Der von der beklagten Partei erhobenen Einrede der rechtskräftig entschiedenen Streitsache gab das Erstgericht Folge. Das Rekursgericht hob diesen Beschluß auf und trug dem Erstgericht die Fortsetzung des Verfahrens auf. In der Sache brachte die beklagte Partei vor, von der Judikatsschuld sei zum 31. Dezember 1986 noch ein Betrag von 1,504.800,16 S unbeglichen gewesen. Zwar habe die Firma W*** am 22. Mai 1984 für einen von ihr gekauften Teil der Waren, die zur Herstellung des bestellten Werkes angeschafft worden seien, einen Betrag von 1,660.200 S, und die Firma E*** am 11. Mai 1984 für solche Waren einen Betrag von 377.520 S bezahlt; diese Beträge könnten jedoch nicht zurückgefordert werden, weil die begehrte Anrechnung von Erlösen unter die von der klagenden Partei im Vorprozeß bereits erhobene Einwendung von Ersparnissen von 3,704.000 S falle. Die nunmehr beklagte Partei habe im Vorprozeß bereits folgende Positionen angerechnet:
für anderweitig verwendbare Waren
und Verbrauchsmaterialien S 1,180.000,--
für anderweitig nicht verwendbare
Waren S 500.000,--
für bestimmte ersparte Aufwen-
dungen S 1,609.000,--
"aus Gründen der Vorsicht" S 1,061.000,--
S 4,350.000,--
Die "Vorsicht" sei geboten gewesen, um bei einer günstigeren Verwertung der für das Werk angeschafften Waren Kostenfolgen zu vermeiden. Tatsächlich habe die nun klagende Partei diese Waren sodann durch andere Firmen für sich ankaufen lassen, wodurch bei den "anderweitig nicht verwendbaren Waren" wesentlich bessere Erlöse erzielt worden seien als dem angerechneten Betrag von 500.000 S entsprochen habe. Insgesamt seien an die Firma W*** Waren im Betrage von 1,386.937 S geliefert und fakturiert worden. Diese Erlöse seien im Vorprozeß abzüglich 5 % Verwertungsaufwand angerechnet worden. Die Nettoerlöse aus den Verkäufen an die Firmen W*** und E*** betrügen insgesamt 1,698.100 S abzüglich 5 % Verwertungsaufwand und es stünden diesen folgende im Vorprozeß angerechnete Beträge gegenüber:
für anderweitig verwendbare Waren S 1,180.000,--
für anderweitig nicht verwendbare
Waren S 150.000,--
"aus Gründen der Vorsicht" S 1,061.000,--
S 2,391.000,--
Es sei daher für "Erwerb durch anderweitige Verwendung" bereits
wesentlich mehr angerechnet worden als durch die Verkäufe an
W*** und E*** nachträglich erzielt worden sei.

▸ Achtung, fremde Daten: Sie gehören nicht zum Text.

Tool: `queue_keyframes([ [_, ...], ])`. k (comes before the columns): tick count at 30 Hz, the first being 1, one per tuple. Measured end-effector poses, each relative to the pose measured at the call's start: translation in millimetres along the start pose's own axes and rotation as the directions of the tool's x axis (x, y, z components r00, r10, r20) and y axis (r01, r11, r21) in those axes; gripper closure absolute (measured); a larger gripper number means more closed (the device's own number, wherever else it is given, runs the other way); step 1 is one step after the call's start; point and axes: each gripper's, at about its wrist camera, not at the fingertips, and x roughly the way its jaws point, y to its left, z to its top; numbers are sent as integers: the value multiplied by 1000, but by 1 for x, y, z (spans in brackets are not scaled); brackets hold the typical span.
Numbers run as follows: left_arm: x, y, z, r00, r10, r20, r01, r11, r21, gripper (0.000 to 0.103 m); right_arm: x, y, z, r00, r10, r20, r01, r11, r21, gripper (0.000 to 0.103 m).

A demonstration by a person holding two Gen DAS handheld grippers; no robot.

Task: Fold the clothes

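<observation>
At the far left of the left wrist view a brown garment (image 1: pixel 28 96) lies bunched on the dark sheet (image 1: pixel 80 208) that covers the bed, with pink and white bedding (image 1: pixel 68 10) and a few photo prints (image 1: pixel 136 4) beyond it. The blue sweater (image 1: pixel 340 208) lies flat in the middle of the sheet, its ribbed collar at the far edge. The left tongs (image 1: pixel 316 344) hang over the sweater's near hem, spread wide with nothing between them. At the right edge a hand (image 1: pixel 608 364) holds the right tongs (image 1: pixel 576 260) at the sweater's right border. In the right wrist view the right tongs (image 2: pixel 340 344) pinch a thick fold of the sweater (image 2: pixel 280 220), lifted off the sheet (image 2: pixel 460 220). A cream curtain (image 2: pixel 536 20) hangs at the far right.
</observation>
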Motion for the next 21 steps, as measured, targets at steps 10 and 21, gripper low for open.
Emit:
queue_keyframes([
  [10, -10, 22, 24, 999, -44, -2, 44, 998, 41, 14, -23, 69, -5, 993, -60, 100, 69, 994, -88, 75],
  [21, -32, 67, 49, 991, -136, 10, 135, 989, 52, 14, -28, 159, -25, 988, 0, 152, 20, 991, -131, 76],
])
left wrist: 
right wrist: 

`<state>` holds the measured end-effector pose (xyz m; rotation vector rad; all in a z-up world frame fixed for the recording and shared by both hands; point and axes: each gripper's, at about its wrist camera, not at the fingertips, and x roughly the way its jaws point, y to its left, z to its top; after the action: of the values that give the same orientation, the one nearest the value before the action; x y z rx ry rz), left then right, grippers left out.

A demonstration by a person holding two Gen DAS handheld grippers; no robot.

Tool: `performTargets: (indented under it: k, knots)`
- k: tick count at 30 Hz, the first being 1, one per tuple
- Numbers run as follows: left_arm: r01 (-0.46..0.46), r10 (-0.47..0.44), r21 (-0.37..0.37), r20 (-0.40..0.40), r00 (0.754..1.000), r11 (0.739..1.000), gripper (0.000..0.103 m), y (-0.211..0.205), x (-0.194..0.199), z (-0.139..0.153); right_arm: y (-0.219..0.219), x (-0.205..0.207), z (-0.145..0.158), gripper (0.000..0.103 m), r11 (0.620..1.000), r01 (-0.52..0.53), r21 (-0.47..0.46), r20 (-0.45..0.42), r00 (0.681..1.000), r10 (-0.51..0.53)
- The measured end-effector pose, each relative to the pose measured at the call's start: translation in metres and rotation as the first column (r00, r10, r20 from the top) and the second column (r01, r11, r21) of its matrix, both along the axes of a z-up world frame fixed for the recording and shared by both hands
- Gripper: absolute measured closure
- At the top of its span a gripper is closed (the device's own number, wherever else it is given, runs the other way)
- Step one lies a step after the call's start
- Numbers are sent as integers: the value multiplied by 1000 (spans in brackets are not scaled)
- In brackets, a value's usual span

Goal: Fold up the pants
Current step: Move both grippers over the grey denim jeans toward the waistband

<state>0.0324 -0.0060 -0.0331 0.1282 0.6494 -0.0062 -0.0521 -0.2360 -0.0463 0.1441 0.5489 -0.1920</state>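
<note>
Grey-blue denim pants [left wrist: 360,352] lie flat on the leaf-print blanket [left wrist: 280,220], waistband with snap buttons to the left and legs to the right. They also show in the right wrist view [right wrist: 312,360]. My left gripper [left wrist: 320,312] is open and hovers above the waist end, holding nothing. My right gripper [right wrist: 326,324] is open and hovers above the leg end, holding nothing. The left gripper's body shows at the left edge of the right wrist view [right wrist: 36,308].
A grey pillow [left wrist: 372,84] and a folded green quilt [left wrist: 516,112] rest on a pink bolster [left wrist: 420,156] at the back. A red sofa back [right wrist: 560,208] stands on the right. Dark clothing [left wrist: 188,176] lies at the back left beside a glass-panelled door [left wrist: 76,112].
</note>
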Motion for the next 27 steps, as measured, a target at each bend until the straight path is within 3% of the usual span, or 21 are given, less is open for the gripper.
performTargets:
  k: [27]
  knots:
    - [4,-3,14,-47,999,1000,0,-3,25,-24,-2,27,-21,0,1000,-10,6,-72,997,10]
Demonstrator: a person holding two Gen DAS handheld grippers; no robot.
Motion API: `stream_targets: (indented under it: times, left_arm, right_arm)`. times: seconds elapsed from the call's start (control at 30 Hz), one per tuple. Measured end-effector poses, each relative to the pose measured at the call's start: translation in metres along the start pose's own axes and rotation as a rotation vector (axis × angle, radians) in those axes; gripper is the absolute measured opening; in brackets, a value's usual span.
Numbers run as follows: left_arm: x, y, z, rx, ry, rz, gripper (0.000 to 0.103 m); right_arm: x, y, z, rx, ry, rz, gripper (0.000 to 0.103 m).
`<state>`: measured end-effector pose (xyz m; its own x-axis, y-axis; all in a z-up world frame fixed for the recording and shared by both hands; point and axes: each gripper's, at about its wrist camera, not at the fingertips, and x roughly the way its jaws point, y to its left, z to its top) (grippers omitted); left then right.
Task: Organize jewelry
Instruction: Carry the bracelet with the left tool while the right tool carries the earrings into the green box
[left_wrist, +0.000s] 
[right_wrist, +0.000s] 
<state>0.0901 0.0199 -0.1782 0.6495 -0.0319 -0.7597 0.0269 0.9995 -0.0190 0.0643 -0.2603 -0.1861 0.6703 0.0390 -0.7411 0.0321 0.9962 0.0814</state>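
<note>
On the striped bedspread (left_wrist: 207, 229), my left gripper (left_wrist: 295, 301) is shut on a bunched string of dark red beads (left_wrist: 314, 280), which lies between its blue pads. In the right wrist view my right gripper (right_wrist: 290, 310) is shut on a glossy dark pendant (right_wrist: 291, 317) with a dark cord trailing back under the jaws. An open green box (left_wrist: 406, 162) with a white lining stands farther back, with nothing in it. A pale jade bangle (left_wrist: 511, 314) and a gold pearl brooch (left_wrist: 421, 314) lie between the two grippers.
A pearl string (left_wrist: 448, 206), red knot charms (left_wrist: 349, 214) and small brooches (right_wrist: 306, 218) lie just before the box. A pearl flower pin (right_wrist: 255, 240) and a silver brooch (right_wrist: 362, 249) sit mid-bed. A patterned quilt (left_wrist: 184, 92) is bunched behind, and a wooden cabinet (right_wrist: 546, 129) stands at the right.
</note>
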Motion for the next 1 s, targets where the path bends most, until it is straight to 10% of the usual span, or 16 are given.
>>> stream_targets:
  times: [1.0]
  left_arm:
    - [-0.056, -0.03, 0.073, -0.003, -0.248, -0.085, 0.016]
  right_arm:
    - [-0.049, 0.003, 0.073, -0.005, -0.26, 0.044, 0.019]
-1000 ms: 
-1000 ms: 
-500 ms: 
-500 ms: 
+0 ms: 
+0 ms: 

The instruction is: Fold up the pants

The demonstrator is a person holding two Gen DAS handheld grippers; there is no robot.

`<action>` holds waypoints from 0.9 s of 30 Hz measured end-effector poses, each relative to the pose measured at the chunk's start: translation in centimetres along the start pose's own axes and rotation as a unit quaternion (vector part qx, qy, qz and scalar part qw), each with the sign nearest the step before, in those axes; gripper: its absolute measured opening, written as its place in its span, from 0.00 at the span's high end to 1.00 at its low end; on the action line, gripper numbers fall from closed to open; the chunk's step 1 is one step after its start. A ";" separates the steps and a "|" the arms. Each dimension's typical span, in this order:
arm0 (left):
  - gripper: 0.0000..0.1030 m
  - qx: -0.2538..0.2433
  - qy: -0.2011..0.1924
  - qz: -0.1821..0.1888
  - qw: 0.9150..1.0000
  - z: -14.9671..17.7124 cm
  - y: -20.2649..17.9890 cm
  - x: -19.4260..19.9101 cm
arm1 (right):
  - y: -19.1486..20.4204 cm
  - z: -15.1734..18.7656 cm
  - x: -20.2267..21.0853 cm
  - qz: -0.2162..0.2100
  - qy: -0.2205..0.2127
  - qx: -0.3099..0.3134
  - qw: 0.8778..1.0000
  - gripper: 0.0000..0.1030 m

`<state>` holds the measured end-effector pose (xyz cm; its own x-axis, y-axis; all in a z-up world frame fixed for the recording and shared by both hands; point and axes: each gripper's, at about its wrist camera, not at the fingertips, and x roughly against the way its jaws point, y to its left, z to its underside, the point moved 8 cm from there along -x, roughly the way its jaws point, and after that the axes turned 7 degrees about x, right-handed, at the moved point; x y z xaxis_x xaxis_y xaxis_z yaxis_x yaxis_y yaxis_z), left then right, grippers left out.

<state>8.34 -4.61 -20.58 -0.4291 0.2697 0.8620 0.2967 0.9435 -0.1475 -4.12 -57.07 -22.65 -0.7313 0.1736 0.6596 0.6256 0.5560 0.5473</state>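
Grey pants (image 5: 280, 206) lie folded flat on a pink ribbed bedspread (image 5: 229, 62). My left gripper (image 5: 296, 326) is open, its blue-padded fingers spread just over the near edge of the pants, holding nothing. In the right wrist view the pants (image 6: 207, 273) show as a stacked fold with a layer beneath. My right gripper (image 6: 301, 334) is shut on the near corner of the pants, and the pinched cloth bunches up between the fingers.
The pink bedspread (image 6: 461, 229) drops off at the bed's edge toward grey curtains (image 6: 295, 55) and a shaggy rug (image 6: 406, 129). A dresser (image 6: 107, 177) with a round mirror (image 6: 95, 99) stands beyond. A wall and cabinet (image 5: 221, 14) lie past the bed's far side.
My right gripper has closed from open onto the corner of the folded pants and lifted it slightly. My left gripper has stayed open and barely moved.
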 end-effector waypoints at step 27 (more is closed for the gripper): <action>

Mit Beschluß des Kreisgerichtes Wiener Neustadt vom 21. September 1987 (AZ S 52/87) wurde über das Vermögen der klagenden Partei der Konkurs eröffnet. Nach Unterbrechung dieses Streitverfahrens gemäß § 7 Abs. 1 KO trat der Masseverwalter innerhalb der ihm gemäß § 8 KO gesetzten Frist nicht in den Rechtsstreit ein, worauf das Verfahren von der klagenden Partei fortgesetzt wurde.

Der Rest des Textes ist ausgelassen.